Слава стоял в центре кабинета с вытянутым пальцем, которым он тыкал в фотографию, с открытым ртом и был похож на плакат, с которого боец спрашивал: «А ты записался в добровольцы?».

Через неделю Гена был выписан и отправлен в следственный изолятор, откуда ему предстоял путь в Москву. Провокационная фотография в альбом, конечно, не попала, но Дося выпросила её себе на память.

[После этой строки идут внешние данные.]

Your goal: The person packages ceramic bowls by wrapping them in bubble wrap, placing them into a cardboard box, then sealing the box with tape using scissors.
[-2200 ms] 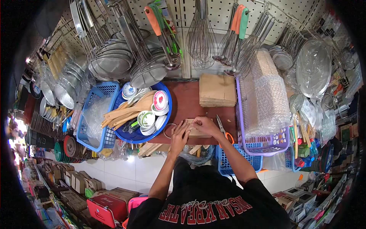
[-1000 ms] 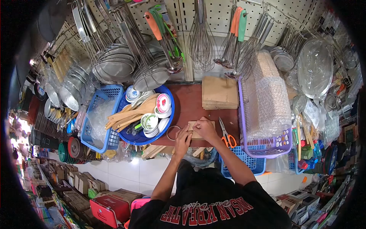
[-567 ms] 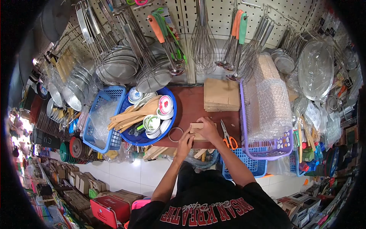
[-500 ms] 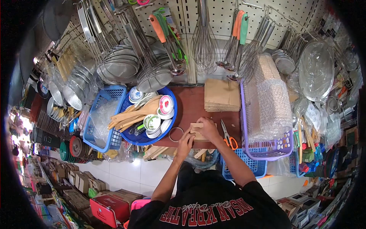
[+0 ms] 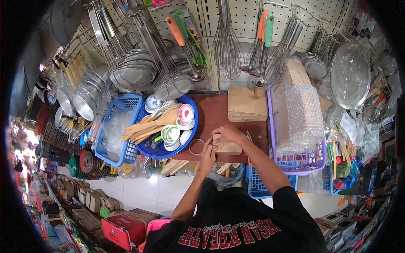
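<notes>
A: Hands, then: what are they doing?

B: The right hand is curling over the far corner of the brown packet, gripping it. The left hand is touching the packet's left edge, though I cannot tell whether it is pinching or only pressing. The packet is lying flat on the table, directly under both hands.

A: How should it be handled?

B: I'd judge the right hand should be pinning it flat while the left is working the edge, so the paper is not creasing askew.

A: Room?

B: The table's front edge is running just below the left wrist. A tape ring is lying just left of the left hand, with the blue bowl beyond it. A paper stack is sitting ahead of the right hand and a purple basket is crowding its right; bare tabletop is opening ahead-left
</notes>
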`<move>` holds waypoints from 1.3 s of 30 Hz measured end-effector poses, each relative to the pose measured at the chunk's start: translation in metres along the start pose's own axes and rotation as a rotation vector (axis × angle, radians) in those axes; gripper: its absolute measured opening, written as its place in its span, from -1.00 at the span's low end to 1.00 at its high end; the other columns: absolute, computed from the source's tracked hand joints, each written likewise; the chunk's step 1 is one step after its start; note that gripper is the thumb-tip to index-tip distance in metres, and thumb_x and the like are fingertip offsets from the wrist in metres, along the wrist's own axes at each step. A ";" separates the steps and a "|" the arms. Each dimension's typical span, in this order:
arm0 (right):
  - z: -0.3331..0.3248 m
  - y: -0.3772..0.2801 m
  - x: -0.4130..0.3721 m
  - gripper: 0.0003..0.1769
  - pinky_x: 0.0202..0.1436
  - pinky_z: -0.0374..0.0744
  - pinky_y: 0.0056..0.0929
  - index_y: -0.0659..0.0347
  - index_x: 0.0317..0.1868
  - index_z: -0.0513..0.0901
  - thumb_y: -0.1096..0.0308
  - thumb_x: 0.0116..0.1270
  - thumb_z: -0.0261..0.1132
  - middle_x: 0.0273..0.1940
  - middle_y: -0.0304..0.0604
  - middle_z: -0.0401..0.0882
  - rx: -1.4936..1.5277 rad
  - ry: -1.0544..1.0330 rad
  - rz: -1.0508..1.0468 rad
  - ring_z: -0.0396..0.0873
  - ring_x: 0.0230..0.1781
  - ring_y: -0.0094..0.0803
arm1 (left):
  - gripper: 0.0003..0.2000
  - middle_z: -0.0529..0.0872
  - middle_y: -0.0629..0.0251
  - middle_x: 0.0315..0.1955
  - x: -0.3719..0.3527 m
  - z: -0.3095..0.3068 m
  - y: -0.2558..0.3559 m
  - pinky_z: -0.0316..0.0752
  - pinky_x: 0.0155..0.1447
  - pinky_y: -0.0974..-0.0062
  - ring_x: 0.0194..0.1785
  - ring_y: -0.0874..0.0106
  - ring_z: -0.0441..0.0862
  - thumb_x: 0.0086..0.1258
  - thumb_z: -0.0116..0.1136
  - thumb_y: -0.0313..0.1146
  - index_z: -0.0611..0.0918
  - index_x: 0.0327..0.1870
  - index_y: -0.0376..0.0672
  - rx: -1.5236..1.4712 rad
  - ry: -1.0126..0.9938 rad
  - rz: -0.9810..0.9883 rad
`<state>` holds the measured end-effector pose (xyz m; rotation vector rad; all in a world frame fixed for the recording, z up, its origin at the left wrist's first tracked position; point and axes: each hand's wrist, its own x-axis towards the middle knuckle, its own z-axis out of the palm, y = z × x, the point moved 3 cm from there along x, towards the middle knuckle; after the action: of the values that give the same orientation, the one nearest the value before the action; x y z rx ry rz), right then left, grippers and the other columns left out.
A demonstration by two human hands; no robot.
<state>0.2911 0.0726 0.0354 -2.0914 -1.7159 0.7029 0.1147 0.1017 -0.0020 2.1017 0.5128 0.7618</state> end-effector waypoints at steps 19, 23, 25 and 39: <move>0.038 0.040 -0.078 -0.42 -0.03 0.57 -0.02 0.25 -0.06 0.46 -0.10 0.26 0.38 -0.21 0.22 0.66 0.569 0.532 0.680 0.64 -0.10 0.20 | -0.24 -0.05 -0.08 0.52 -0.107 0.049 0.017 0.08 0.52 0.22 0.55 0.12 0.01 0.57 0.01 -0.07 -0.14 0.59 -0.06 -0.624 0.074 -0.774; 0.043 0.041 -0.093 -0.41 -0.02 0.57 -0.02 0.25 -0.12 0.49 -0.17 0.27 0.33 -0.22 0.24 0.66 0.352 0.527 0.611 0.65 -0.11 0.18 | -0.19 -0.02 0.01 0.51 -0.091 0.064 0.016 0.20 0.46 0.19 0.52 0.17 0.07 0.54 0.04 0.01 -0.19 0.59 0.06 -0.849 0.203 -0.870; 0.040 0.028 -0.102 -0.38 -0.01 0.56 -0.02 0.27 -0.18 0.52 -0.23 0.27 0.31 -0.21 0.25 0.66 0.326 0.472 0.661 0.65 -0.12 0.17 | -0.19 0.04 0.01 0.50 -0.080 0.063 0.022 0.24 0.44 0.19 0.49 0.17 0.14 0.53 0.06 0.04 -0.17 0.58 0.07 -0.856 0.282 -0.909; 0.056 -0.016 -0.150 -0.63 0.10 0.51 -0.24 0.25 -0.10 0.61 0.14 0.28 0.43 -0.03 0.06 0.59 0.403 0.611 0.296 0.56 -0.01 -0.07 | -0.23 0.20 -0.07 0.44 -0.107 0.026 0.016 0.04 0.53 0.32 0.49 0.18 0.17 0.56 -0.06 0.05 -0.02 0.54 -0.30 -0.582 0.238 -0.891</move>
<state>0.2236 -0.0731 0.0219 -1.9976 -0.8709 0.3781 0.0549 0.0144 -0.0372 1.0737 1.0984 0.5266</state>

На конкурсе, отделение заняло призовое место. Татьяне под аплодисменты вручили огромный торт. Устроили чаепитие в бытовке, торт съели, не забыв угостить им «старшака» и других санитаров потому, что они тоже были членами коллектива «терапии». Во главе стола сидела Нина Сергеевна. Она была в новом шикарном платье, с причёской, которую специально сделала в парикмахерской ради торжественного мероприятия, потратив на это целых три часа. Было весело. Владимир Карпович рассказывал смешные случаи из своей практики и медицинские анекдоты. Грустила только Дося. Она часто вздыхала и с тоской смотрела в окно. А Татьяна думала о ней, простой, мало образованной женщине, и задавалась вопросом:

- Вспомнит ли когда-нибудь иностранец и преступник Гена большую белую женщину, которая в холодной северной стране, в самом безрадостном месте на Земле - в тюремной больнице, окутала его облаком своей бескорыстной материнской любви?